**Prompt:** Could you restate the whole listing word for word?

**Data for the task:**
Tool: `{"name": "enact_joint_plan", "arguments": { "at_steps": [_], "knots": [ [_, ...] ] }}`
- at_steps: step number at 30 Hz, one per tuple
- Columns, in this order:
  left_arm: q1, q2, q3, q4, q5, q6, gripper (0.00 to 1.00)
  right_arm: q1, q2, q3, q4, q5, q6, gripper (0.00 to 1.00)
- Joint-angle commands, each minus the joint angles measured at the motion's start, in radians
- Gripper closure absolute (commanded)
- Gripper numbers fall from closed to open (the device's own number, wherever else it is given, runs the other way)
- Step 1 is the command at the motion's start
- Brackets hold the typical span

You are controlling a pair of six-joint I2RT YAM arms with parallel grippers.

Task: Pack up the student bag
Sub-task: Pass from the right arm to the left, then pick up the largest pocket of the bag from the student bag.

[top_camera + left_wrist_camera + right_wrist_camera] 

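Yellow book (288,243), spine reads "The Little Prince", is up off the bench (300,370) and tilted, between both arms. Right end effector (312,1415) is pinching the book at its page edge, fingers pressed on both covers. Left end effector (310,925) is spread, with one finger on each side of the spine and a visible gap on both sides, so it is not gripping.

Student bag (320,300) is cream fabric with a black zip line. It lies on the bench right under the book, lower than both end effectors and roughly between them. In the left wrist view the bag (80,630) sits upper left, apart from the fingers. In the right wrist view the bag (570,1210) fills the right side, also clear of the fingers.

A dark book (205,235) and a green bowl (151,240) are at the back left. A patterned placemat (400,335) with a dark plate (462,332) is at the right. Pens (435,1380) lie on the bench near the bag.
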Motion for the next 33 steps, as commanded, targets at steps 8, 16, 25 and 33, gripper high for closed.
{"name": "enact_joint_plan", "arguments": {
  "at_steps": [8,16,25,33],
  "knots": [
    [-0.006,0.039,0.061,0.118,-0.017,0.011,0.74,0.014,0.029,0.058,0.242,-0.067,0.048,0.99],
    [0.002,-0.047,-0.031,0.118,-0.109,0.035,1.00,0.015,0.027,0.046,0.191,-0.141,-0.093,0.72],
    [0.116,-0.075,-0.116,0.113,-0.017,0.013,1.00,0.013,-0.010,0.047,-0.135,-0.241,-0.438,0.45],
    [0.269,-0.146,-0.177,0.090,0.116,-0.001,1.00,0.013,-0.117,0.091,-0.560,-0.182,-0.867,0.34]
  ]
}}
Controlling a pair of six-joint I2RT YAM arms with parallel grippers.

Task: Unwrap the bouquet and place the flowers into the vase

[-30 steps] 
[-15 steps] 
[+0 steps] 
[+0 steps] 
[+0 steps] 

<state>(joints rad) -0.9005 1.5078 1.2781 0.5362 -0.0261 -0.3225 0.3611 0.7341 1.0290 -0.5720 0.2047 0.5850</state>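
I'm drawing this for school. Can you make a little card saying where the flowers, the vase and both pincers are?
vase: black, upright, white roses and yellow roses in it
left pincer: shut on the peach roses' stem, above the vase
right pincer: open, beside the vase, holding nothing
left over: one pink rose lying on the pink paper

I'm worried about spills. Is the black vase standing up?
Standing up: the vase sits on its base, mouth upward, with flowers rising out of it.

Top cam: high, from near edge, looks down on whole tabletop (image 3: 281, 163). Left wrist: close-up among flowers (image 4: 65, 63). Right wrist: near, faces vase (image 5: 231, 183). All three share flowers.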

**Result of this exercise:**
Tool: `{"name": "enact_joint_plan", "arguments": { "at_steps": [_], "knots": [ [_, ...] ] }}`
- at_steps: step number at 30 Hz, one per tuple
- Columns, in this order:
  left_arm: q1, q2, q3, q4, q5, q6, gripper (0.00 to 1.00)
  right_arm: q1, q2, q3, q4, q5, q6, gripper (0.00 to 1.00)
- Joint-angle commands, each minus the joint angles measured at the motion's start, in radians
- Gripper closure absolute (commanded)
- Gripper numbers fall from closed to open (the device's own number, wherever else it is given, runs the other way)
- Step 1 is the command at the motion's start
- Brackets hold the typical span

You are controlling a pair of six-joint I2RT YAM arms with parallel grippers.

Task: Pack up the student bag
Sub-task: Pass from the right arm to the left, then pick up the largest pocket of the bag from the student bag.

[top_camera + left_wrist_camera + right_wrist_camera] 

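Yellow book (288,243), spine reads "The Little Prince", is up off the bench (300,370) and tilted, between both arms. Right end effector (312,1415) is pinching the book at its page edge, fingers pressed on both covers. Left end effector (310,925) is spread, with one finger on each side of the spine and a visible gap on both sides, so it is not gripping.

Student bag (320,300) is cream fabric with a black zip line. It lies on the bench right under the book, lower than both end effectors and roughly between them. In the left wrist view the bag (80,630) sits upper left, apart from the fingers. In the right wrist view the bag (570,1210) fills the right side, also clear of the fingers.

A dark book (205,235) and a green bowl (151,240) are at the back left. A patterned placemat (400,335) with a dark plate (462,332) is at the right. Pens (435,1380) lie on the bench near the bag.
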Motion for the next 33 steps, as commanded, targets at steps 8, 16, 25 and 33, gripper high for closed.
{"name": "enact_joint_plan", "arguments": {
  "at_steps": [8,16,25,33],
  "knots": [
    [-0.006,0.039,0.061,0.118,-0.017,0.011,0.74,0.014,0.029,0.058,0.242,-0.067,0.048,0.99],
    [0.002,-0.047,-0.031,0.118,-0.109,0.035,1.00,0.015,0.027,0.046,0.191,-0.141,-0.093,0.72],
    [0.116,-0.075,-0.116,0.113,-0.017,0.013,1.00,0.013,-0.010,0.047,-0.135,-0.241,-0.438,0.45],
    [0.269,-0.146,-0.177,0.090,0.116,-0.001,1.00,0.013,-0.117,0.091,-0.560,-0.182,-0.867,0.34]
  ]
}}
Controlling a pair of six-joint I2RT YAM arms with parallel grippers.

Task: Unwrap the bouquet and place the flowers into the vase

[-30 steps] 
[-15 steps] 
[+0 steps] 
[+0 steps] 
[+0 steps] 

<state>(joints rad) -0.9005 1.5078 1.2781 0.5362 -0.0261 -0.3225 0.3611 0.7341 1.0290 -0.5720 0.2047 0.5850</state>
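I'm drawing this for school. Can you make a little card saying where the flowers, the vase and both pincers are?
vase: black, upright, white roses and yellow roses in it
left pincer: shut on the peach roses' stem, above the vase
right pincer: open, beside the vase, holding nothing
left over: one pink rose lying on the pink paper

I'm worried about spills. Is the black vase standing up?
Standing up: the vase sits on its base, mouth upward, with flowers rising out of it.

Top cam: high, from near edge, looks down on whole tabletop (image 3: 281, 163). Left wrist: close-up among flowers (image 4: 65, 63). Right wrist: near, faces vase (image 5: 231, 183). All three share flowers.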

There is nothing further to the answer.